Encoded library technology screening of hepatitis C virus NS4B yields a small-molecule compound series with in vitro replicon activity

Abstract

To identify novel antivirals to the hepatitis C virus (HCV) NS4B protein, we utilized encoded library technology (ELT), which enables purified proteins not amenable to standard biochemical screening methods to be tested against large combinatorial libraries in a short period of time. We tested NS4B against several DNA-encoded combinatorial libraries (DEL) and identified a single DEL feature that was subsequently progressed to off-DNA synthesis. The most active of the initial synthesized compounds had 50% inhibitory concentrations (IC50s) of 50 to 130 nM in a NS4B radioligand binding assay and 300 to 500 nM in an HCV replicon assay. Chemical optimization yielded compounds with potencies as low as 20 nM in an HCV genotype 1b replicon assay, 500 nM against genotype 1a, and 5 μM against genotype 2a. Through testing against other genotypes and genotype 2a-1b chimeric replicons and from resistance passage using the genotype 1b replicon, we confirmed that these compounds were acting on the proposed first transmembrane region of NS4B. A single sequence change (F98L) was identified as responsible for resistance, and it was thought to largely explain the relative lack of potency of this series against genotype 2a.
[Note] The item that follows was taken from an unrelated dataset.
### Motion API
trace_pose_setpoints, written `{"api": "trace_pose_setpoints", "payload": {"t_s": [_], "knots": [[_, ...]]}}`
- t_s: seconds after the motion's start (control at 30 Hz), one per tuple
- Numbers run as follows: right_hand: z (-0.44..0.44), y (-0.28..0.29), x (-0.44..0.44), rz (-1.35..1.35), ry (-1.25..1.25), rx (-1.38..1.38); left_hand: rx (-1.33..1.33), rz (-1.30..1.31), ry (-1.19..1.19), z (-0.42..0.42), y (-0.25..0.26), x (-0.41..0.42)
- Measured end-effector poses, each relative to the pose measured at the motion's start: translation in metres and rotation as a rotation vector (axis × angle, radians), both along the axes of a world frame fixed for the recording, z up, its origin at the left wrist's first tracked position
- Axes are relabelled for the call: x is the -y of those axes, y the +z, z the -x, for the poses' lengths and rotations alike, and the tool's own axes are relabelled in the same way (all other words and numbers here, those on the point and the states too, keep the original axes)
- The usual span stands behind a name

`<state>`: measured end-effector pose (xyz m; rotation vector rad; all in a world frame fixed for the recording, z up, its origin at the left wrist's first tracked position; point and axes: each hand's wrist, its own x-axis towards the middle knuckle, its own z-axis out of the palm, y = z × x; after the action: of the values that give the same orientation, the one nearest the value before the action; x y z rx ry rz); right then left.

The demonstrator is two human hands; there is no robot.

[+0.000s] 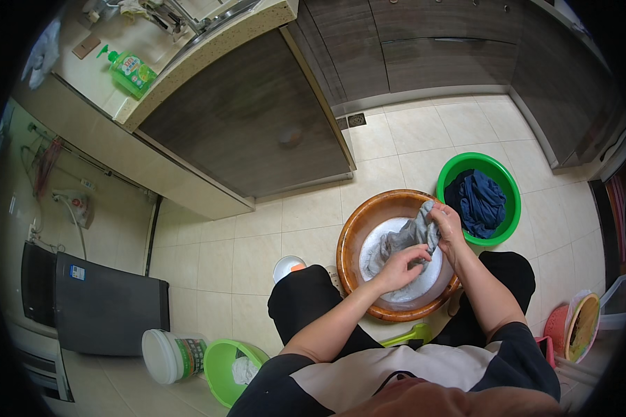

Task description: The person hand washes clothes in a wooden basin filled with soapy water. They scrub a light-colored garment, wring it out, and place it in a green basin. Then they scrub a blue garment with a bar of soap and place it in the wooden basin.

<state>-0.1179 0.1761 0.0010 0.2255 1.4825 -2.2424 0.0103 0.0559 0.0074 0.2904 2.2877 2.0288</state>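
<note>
A wet grey cloth (pixel 400 241) hangs over a brown wood-look basin (pixel 350 245) standing on the floor between my knees. White sudsy water (pixel 404 292) lies in the basin, and the lower part of the cloth rests in it. My right hand (pixel 447 225) grips the bunched upper end of the cloth above the basin's right rim. Over the middle of the basin is my left hand (pixel 402 267), its bent fingertips against the cloth. Whether those fingers pinch the fabric is not clear.
Right behind the basin stands a green tub (pixel 515 208) with dark blue fabric (pixel 480 203). A white bowl (pixel 288 267) sits by my left knee. To the left are a lidded white bucket (pixel 159 357) and a light green basin (pixel 219 365). A counter cabinet (pixel 250 109) rises ahead.
</note>
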Motion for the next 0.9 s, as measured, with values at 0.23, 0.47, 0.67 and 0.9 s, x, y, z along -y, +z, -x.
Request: {"api": "trace_pose_setpoints", "payload": {"t_s": [0.23,0.47,0.67,0.9], "knots": [[-0.021,0.017,0.007,-0.008,0.001,-0.281,0.808,-0.745,0.518,0.007,-0.028,0.013],[-0.116,0.050,0.031,-0.189,0.454,-0.948,0.839,-1.204,0.285,0.011,-0.057,0.015],[-0.073,0.017,0.034,-0.580,0.261,-1.185,0.845,-1.083,0.477,0.012,-0.059,-0.005],[-0.058,0.018,0.026,-0.560,0.156,-0.962,0.939,-1.071,0.530,0.026,-0.042,-0.008]]}}
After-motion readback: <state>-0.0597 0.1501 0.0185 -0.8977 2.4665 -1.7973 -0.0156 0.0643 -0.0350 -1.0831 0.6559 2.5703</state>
Unlike other published series that appear to interact with this region, we did not observe sensitivity to amino acid substitutions at positions 94 and 105. The discovery of this novel compound series highlights ELT as a valuable approach for identifying direct-acting antivirals to nonenzymatic targets.

FIG 1

Schematic of ELT technology. (A) DNA-encoded chemical libraries are synthesized. (B) Affinity selection is performed to separate DEL molecules bound to a protein target from unbound DEL molecules. (C) DNA tags of bound DEL molecules are amplified by PCR. (D) Amplified DNA tags are sequenced by a high-throughput sequencing method. (E) Sequence information is processed and translated into chemical structures. (F) Chemotypes are identified through analysis of structural information. (G) Exemplar compounds from identified chemotypes are synthesized. (H) Assays are performed on synthesized compounds to confirm activity. C1, C2, and C3 indicate cycles 1, 2, and 3, respectively.

FIG 2

Identification of chemotypes bound to HCV NS4B. (A) Graph of enrichment ratio (relative to no-target control) versus DEL library showing the generic structure of DEL 54. (B) Spotfire visualization of putative hit families from DEL 54, with chemistry cycle 2 depicted by color. Structures corresponding to the selected cycle 2–cycle 3–cycle 4 chemotypes are shown below along with minimized derivatives.

FIG 3

Structures of compounds derived from DEL 54. Et, ethyl group; tBu, tert-butyl group; Ph, phenyl group.

FIG 4

Alignment of NS4B amino acid sequences used in the construction of chimeric replicons. Chimeras of genotypes 1a (H77) and 4a were constructed using the genotype 1b (Con1 strain) backbone; hence, their sequences are aligned beneath that of genotype 1b. The remaining chimeras were constructed using the JFH1 (genotype 2a) backbone, and their sequences are shown beneath that of JFH1. Shading of amino acids in the JFH1 sequence indicates differences with the genotype 1b sequence. Lettering above the sequences denotes the 21-amino-acid blocks that were switched to create the genotype 1b-2a domain chimeras.

FIG 5

Recently published NS4B inhibitors. (A) Chemical structures. The structure shown for Shotwell et al. (7) is GSK8853. (B) Overlay of all structures except Gu et al. (9) using Molecular Operating Environment (Chemical Computing Group, Inc., Montreal, Canada). GSK0109 is highlighted in orange.